Of the document, published on Thursday, Bishop McAreavey said: “I very much welcome this comprehensive and updated publication which will help us deal with the very serious crime and sin of child sexual abuse.”

Dublin abuse victim Marie Collins said she found it “beyond belief” that sanctions for those participating in the ordination of women and celebrating the Eucharist with Protestant ministers could be part of a document that dealt with child abuse.

She noted that sanctions where the ordination of women were concerned included “automatic excommunication”, but that there was “no such sanction for child abuse”. The most that could happen a priest abuser was that he would be laicised, she said.

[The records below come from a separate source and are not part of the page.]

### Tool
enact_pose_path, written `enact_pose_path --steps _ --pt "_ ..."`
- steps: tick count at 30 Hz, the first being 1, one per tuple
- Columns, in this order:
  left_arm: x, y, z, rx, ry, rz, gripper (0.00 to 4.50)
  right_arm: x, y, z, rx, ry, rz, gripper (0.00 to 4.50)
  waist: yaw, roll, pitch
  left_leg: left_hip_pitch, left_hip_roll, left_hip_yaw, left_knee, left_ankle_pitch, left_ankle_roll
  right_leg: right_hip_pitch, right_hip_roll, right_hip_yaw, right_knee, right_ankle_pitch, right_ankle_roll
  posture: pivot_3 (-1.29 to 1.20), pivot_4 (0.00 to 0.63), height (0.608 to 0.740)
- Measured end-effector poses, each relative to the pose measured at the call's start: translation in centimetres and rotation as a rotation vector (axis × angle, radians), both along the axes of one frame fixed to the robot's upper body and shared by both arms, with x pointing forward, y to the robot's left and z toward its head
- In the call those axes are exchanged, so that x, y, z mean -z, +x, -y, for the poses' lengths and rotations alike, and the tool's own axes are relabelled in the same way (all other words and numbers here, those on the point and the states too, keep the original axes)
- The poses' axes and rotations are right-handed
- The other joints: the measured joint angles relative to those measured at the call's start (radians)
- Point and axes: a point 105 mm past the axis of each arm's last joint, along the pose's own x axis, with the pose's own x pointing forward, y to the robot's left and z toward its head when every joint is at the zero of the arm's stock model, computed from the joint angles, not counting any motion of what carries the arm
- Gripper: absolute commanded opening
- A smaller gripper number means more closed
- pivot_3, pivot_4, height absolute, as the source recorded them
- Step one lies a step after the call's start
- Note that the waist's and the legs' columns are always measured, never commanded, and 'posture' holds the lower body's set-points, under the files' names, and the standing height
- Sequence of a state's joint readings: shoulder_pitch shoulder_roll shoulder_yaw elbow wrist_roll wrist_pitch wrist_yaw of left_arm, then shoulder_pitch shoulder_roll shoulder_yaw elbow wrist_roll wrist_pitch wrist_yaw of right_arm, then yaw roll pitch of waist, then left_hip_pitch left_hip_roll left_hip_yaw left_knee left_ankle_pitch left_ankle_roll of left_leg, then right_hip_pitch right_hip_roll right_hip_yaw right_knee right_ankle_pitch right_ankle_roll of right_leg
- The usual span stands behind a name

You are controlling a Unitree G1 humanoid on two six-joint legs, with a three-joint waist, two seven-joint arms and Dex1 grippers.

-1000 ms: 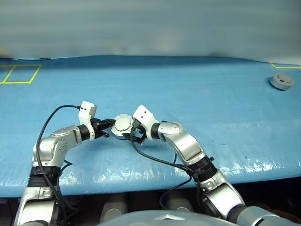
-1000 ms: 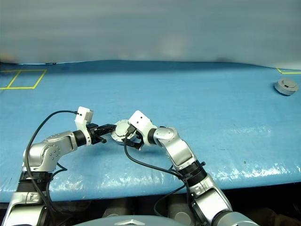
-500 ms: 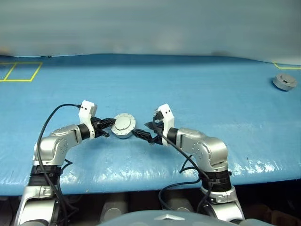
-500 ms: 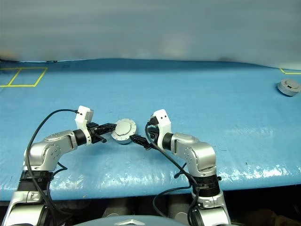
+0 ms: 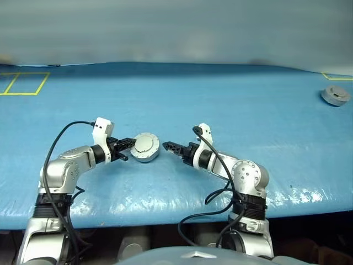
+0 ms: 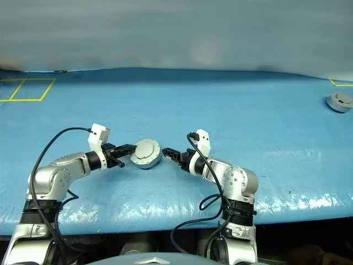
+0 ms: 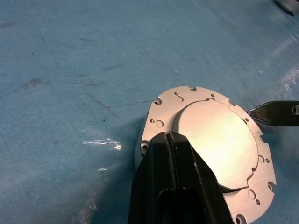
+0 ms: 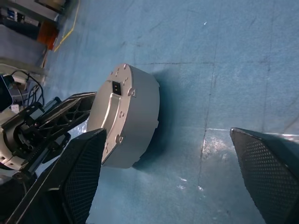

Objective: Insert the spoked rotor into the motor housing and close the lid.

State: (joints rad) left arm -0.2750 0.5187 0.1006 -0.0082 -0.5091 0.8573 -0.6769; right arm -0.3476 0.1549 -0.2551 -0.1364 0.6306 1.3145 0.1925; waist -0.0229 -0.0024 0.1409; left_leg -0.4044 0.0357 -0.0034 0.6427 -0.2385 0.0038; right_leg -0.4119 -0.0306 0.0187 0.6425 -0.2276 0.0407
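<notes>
We note the left gripper [image 5: 130, 142] clamped on the rim of the motor housing [image 5: 145, 147], which rests tilted on the blue table [image 5: 231, 105] with the lid [image 7: 218, 143] apparently seated on top, smooth face out. The right gripper [image 5: 168, 147] sits just beside the housing, apart from it, fingers spread wide and empty. A second grey round part [image 5: 335, 95] lies well beyond the right gripper, probably unrelated.
</notes>
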Motion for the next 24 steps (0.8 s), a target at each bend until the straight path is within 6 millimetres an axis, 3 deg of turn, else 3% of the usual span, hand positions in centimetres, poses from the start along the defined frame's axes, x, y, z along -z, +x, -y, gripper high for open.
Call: enact_pose_path --steps 24 --pt "0.0 -0.1 -0.2 -0.007 0.004 0.003 0.0 0.9 0.5 -4.5 0.0 0.258 -0.177 4.49 -0.008 0.0 0.0 0.0 0.001 0.0 0.001 0.0 0.0 0.001 0.001 0.0 0.0 0.0 0.001 0.0 0.15 0.74"
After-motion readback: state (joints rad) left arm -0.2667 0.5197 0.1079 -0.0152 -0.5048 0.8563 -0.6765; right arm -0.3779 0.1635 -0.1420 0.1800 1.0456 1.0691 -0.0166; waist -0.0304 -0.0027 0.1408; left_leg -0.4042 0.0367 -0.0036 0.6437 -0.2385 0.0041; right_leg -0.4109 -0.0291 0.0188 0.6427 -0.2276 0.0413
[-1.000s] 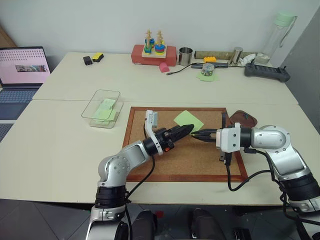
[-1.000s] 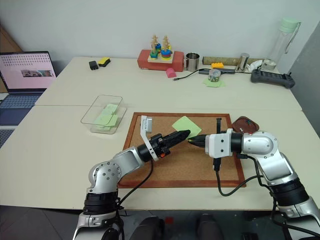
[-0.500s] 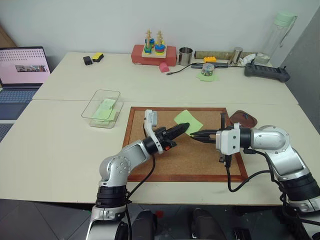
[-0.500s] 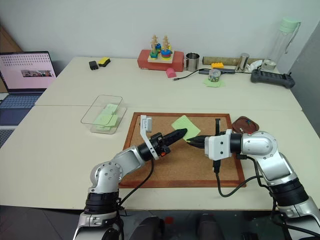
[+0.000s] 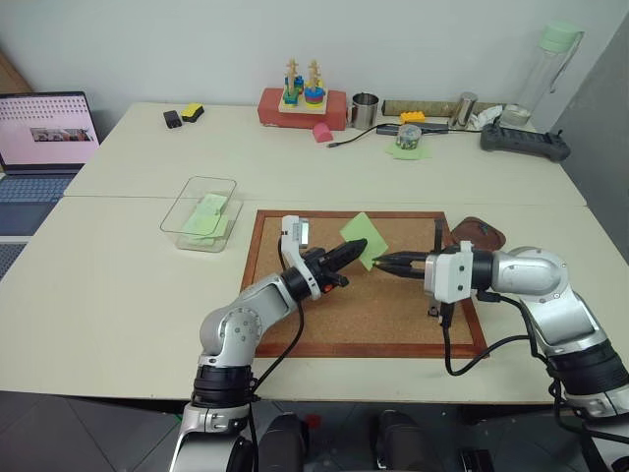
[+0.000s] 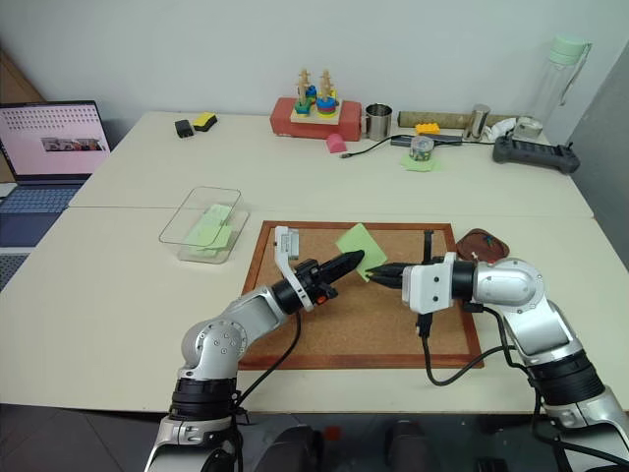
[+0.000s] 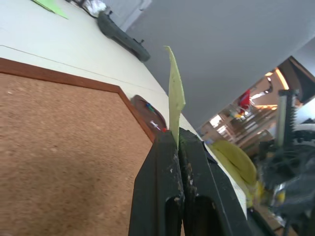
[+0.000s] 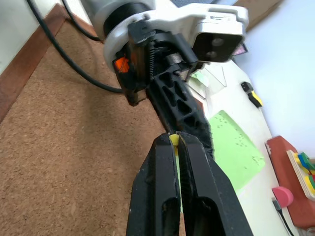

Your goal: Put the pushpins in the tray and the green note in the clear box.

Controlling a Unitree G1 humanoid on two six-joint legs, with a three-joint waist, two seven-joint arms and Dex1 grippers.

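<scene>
Pinching the green note [image 5: 360, 239] at its fingertips — left gripper [image 5: 362, 245]; right gripper [image 5: 378, 263] clenched just beside.

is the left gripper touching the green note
Touching. In the left wrist view the left gripper has its jaws shut on the edge of the green note, which stands up from between them, lifted off the cork board.
</scene>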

Addressing other aspects of the document, Ms Collins pointed out that even by extending the statute of limitations to 20 years for such abuse, the Vatican would still not be able to investigate her case under canon law. She did not feel able to bring her abuse to the attention of church authorities for 25 years after it happened.

She was also struck by the absence of any instruction on reporting abuse to the civil authorities and of any sanction for those who did not do so.

Soline Humbert, of the Brothers and Sisters in Christ group, which campaigns for women’s ordination, said she was “shocked” that the Vatican could put the issue “and paedophilia in the same document”.

It was “symptomatic of a deep dissonance and dissociation” in the church.

Christine Buckley, who had been in Dublin’s Goldenbridge orphanage as a child, said the document illustrated “a malaise in the church which has been there from the beginning” where women were concerned.

Maeve Lewis of the One in Four group said of the document that “anything which helps keep children safer is to be welcomed” but she believed its statute of limitations “should go altogether”.

She also believed that laicisation of an abuser priest was not desirable and that the Vatican model should be as that employed by Dublin’s Catholic archdiocese whereby an abuser priest was instead monitored by a childcare professional.